For reasons of practicality, finance, and containment, we’ve now put both our inmates in the same cell block. One unfortunate repercussion of this is regular rioting. They smash up the place, take cuddly prisoners and demand better conditions. Sometimes I cave. Sometimes I have to go in. Usually they can be bought off with warm milk or a story.

Their cells have thick wooden bars. It’s lovely once they’re behind them. Me and the governor can relax a bit, and snuggle.

Thing is, though, I’ve seen The Shawshank Redemption. I know what prisoners are capable of. It’s a good job this prison is escape proof. I check regularly that they’re not sawing through the bars with a converted sippy cup or burrowing through the mattress. On top of that, we have a camera monitoring their cells. The governor and I enjoy watching them as they whisper to each other, planning, plotting. They think I’m stupid. They think they can out smart me. I chuckle.

Next morning I wake up and take a look at the monitor. My son’s cell is empty.

I stare at the screen in disbelief then sound the alarm. When I go in he’s sitting on a chair reading a book. He smiles at me as if him being there is the most normal thing in the world.

The next night on the monitor I see him heaving himself up the corner of the cot, hooking a leg over, climbing out and softly dropping to the floor. He scampers off and moments later the light flicks on. I didn’t know he could do that either. I’m stunned. He’s out witted me by getting taller.
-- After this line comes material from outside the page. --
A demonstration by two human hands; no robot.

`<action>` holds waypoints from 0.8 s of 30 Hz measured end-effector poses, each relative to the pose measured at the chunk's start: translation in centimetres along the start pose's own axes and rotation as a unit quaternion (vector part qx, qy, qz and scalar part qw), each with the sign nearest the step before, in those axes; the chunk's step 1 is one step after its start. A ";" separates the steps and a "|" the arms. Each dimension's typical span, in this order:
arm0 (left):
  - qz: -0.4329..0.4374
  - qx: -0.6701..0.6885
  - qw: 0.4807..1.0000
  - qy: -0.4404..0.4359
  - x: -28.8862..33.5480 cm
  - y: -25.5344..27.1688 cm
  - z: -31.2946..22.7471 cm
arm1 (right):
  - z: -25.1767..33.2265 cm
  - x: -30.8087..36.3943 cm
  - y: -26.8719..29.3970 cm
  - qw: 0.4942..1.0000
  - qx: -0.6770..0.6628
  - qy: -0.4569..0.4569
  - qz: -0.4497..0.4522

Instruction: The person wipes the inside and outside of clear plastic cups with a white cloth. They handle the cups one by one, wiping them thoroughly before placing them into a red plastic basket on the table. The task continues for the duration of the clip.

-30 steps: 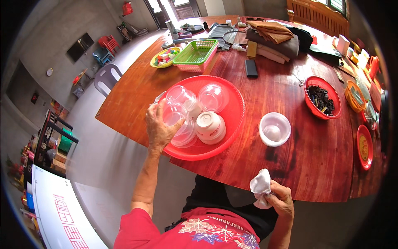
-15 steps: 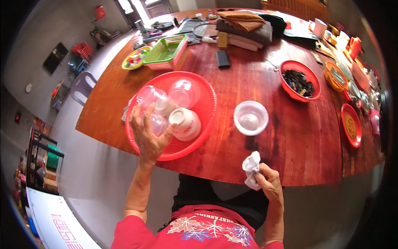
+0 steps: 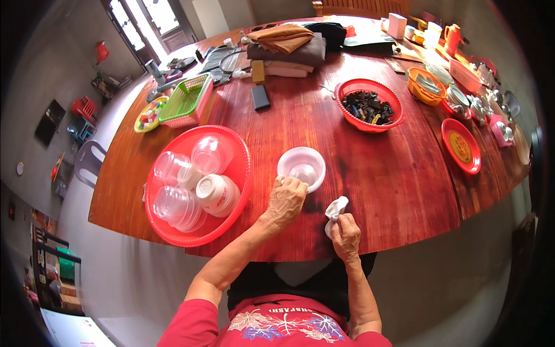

Immediately I’m wondering how I can make the bars higher, but the governor has a different idea. A mind blowing idea.

I spend a couple of hours in the inmates bedroom that day, hammering and screwing and swearing. That night my son looks at his bed, open mouthed. The bars are gone. We look at each other, as if to say, “What happens now?”

I find his new freedom profoundly scary. My son doesn’t, I can see it in his eyes. Once he’s figured out how to open the bedroom door, the house is his.